Para Meu Pai
Tem um conto chamado “Idolatria”, de Sérgio Faraco, presente na coletânea “Os Cem Melhores Contos Brasileiros do Século XX”, que me marcou muito. Até hoje penso no eco que aquela pequena história deixou em mim e penso nela como a genuína admiração que temos pela figura de nosso pai, é justamente disso que o conto trata: as descobertas que pai e filho fazem de si, enquanto estão presos no carro por causa de um atoleiro, tudo sob a ótica da criança que narra a história. Citei o conto porque no fundo eu e meu pai sempre fomos um mistério um para o outro; “presos num atoleiro”, obrigados a achar a resposta que completaria um de nós.
Travei com meu pai uma relação por vezes desarmônica. Que ninguém se preocupe, não vim fazer análise, só me certificar que assim como eu, muitos outros filhos também tiveram sua cota de mistério com seu genitor. A relação pai/filho, talvez seja um desses grandes confrontos que nós, homens, temos de enfrentar para saber como é a vida. Não sei como vocês foram criados, mas entre mim e ele, não houve tantos sorrisos quanto desejei que tivessem. Talvez tenha sido por essa carência que eu tenha aprendido a valorizar tanto os poucos que vi brotar de seus lábios. Não sei se a origem disso é a cultura ou outro motivo qualquer. Bom, a família de meu pai não está tanto tempo assim no Brasil. Se não me engano, meu bisavô veio de Portugal, instalou-se no Ceará, na cidade de Sobral. Lá, no meio do sertão cearense, nasceu Joker Ribeiro, meu avô. Então meu avô resolveu migrar para o Maranhão, cidade de Codó, por lá foi chefe de uma estação ferroviária e teve vinte e cinco filhos, entre eles meu pai, Raimundo Ribeiro. Este último, veio para São Luís, casou, enviuvou, casou de novo, desta vez com minha mãe, e teve, com duas famílias, seis filhos, sendo eu, Thomaz Ribeiro, o seu penúltimo. Esta é mais ou menos a minha genealogia: da Península Ibérica para o sertão do Ceará, do sertão do Ceará para a aventura no Maranhão. Uma criação empurrada em navios, sufocada nas areias do sertão e entre os frios trilhos de uma ferrovia. A família Ribeiro gerou homens laboriosos, de forte sentido prático e com pouca – ou quase nenhuma – capacidade de expressar sentimentos.
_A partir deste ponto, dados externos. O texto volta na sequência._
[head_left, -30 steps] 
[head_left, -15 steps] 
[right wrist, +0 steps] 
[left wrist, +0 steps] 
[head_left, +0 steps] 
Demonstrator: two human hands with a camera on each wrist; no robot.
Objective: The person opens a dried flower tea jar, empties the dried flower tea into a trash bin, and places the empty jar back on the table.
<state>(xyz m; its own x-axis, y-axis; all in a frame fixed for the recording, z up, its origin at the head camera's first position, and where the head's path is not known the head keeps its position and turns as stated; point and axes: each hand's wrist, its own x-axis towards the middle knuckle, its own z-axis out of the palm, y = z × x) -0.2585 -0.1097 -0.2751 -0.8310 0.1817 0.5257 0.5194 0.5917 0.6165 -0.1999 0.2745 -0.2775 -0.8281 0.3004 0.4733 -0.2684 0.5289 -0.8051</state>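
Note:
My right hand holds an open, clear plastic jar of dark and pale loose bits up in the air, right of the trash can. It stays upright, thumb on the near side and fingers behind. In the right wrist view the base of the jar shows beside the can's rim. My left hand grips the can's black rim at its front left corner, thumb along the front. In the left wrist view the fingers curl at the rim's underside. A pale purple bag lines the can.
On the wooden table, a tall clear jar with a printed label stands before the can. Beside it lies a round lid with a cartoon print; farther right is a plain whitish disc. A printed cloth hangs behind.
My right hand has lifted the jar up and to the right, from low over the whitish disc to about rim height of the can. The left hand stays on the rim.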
Este é o quinto dia dos pais que passo sem o meu. O seu Ribeiro, como nós o chamávamos, faleceu em 2004, aos 66 anos. O que ficou em nós, que aqui ficamos, foi a saudade. Hoje sou o centro do dia dos pais, sou eu quem recebe os presentes, mas, é claro, sinto sua falta, a ponto de muitas vezes esquecer que ele não está mais por aqui. Perto de falecer meu pai ainda me ensinou muitas lições. Tivemos a oportunidade de por muita bagunça em ordem, de botar os pingos em quase todos os “is”. Entender o que se passa na cabeça do outro não é lá tarefa muito – e se o outro ainda por cima é o próprio pai, pior ainda. O que queremos mesmo é que gostem da gente do jeito que sabemos gostar e convenhamos isso é impossível. Mas até se ter a consciência dessa impossibilidade, já se “bateu muita cabeça”, já se cometeu muito equívoco e se falou muita bobagem. Meu pai me ensinou que às vezes nos enganamos e que somos capazes de cometer os mesmos erros que eles. Que às vezes a falta de tato, um gesto que possa parecer mais brusco, não significa que nossos pais não gostem da gente, mas que apenas possuem uma maneira diferente de se expressar e que por mais que essa maneira não pareça ser adequada, é o que se dispõe, mas também o que se pode negociar. Aprendi que seu Ribeiro tinha uma maneira só dele de gostar, de sentir orgulho, como quando ganhei um concurso de poesia e ele incrédulo falou: eu não sabia que tu eras poeta. Esse era seu Ribeiro, esse era meu pai. Meu nome é Thomaz Ribeiro, sou casado, tenho crianças e ainda choro de saudades quando penso nele. Se um dia meus filhos gostarem de mim metade do que gosto do meu pai, com certeza serei um sujeito muito orgulhoso. De onde ele está, sei que sabe que isso é verdade e que mesmo sendo uma declaração diferente, como ele era, essa é uma maneira – que por mais que relutasse, herdei dele – de expressar o que sinto.
P.S: Hoje eu tinha outra crônica em mente. Falar sobre o dia dos pais é muito óbvio, mas sou assim mesmo, óbvio demais. A todos, feliz dia dos pais.